Matryoshka Dolls Metaphor
A metaphor used to describe scale, indicating that scales can be nested within one another, similar to Russian dolls, each contributing to a comprehensive whole and implying a fixed container-like structure.
Actor-Network Theory (ANT)
A sociological theory proposed by Bruno Latour, particularly influential from the 1980s onwards, that describes how human and non-human entities (actors) interact and form flexible networks, challenging traditional notions of causality and scale.
Human Geography without Scale
A concept proposed by Kevin Marston, Martin Jones, and Kristen Woodward in 2005, which critiques the utility of scale as an ontological category in human geography, advocating for a flatter, more site-based understanding of geographical phenomena.
Relational Thinking on Scale
An approach to understanding scale that emphasizes the dynamic connections and relationships between different entities and their processes across various spatial manifestations, rather than treating scales as pre-defined, isolated containers. This aligns with Doreen Massey's concepts of space as always-in-the-making and constituted by relations.

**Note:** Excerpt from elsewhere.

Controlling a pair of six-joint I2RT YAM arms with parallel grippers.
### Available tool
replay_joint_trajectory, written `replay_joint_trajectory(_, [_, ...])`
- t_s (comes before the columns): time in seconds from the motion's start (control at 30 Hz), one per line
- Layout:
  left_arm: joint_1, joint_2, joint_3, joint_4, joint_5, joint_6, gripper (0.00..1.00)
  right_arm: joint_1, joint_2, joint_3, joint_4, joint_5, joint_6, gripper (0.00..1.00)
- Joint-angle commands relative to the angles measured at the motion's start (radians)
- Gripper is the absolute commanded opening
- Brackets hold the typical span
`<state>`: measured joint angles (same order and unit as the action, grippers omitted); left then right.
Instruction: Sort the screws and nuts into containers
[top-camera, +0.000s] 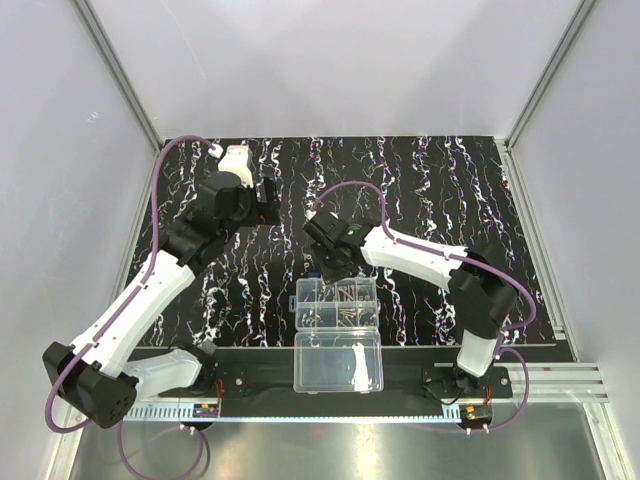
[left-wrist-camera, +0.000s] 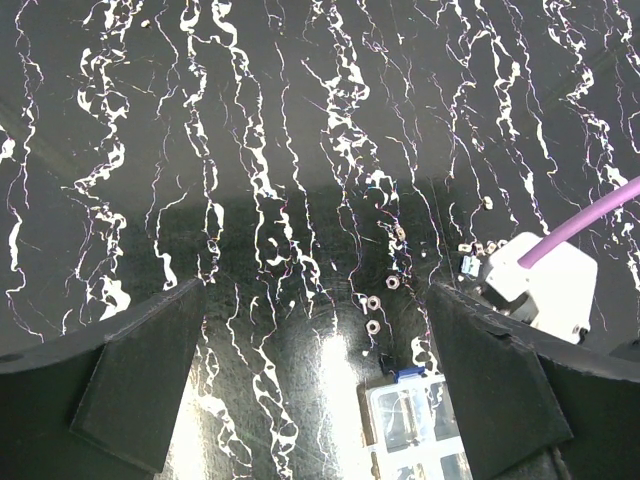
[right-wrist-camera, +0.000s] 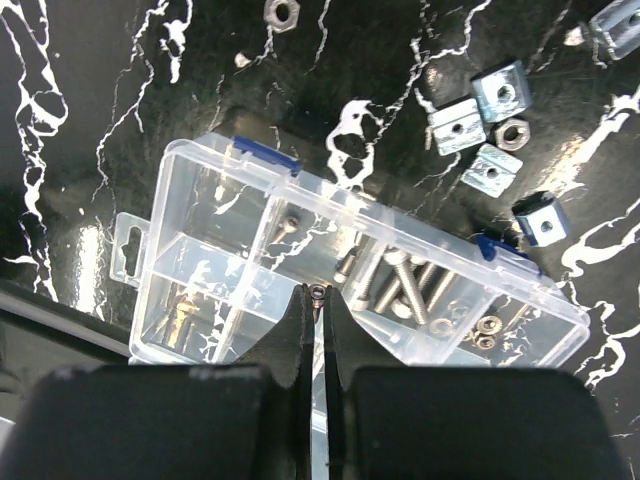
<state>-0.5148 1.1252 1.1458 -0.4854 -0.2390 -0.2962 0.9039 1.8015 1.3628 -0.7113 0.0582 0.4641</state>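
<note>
Hovering shut above the containers (right-wrist-camera: 190, 190), right gripper (right-wrist-camera: 317, 300) clears their rims.

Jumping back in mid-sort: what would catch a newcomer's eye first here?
The black, white-veined mat stands out, with the clear box open at its near middle and screws in its compartments. The right gripper hangs over the box, shut on a tiny metal piece. The left gripper, open, faces loose nuts on the mat beyond the box.
</note>
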Motion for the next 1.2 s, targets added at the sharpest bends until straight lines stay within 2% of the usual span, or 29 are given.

Erik Swyngedouw's 'Production of Scale'
A critical geographic concept asserted by Erik Swyngedouw, prominent from the 1990s, highlighting that scales are not natural or given but are actively produced, contested, and reconfigured through specific social, political, and economic processes, often tied to capitalist development.
Scalar Fixes
A concept, often discussed in relation to Neil Smith's work on scale, describing attempts by capital or states to resolve economic or political crises by geographically and spatially rescaling processes from one geographical scale to another.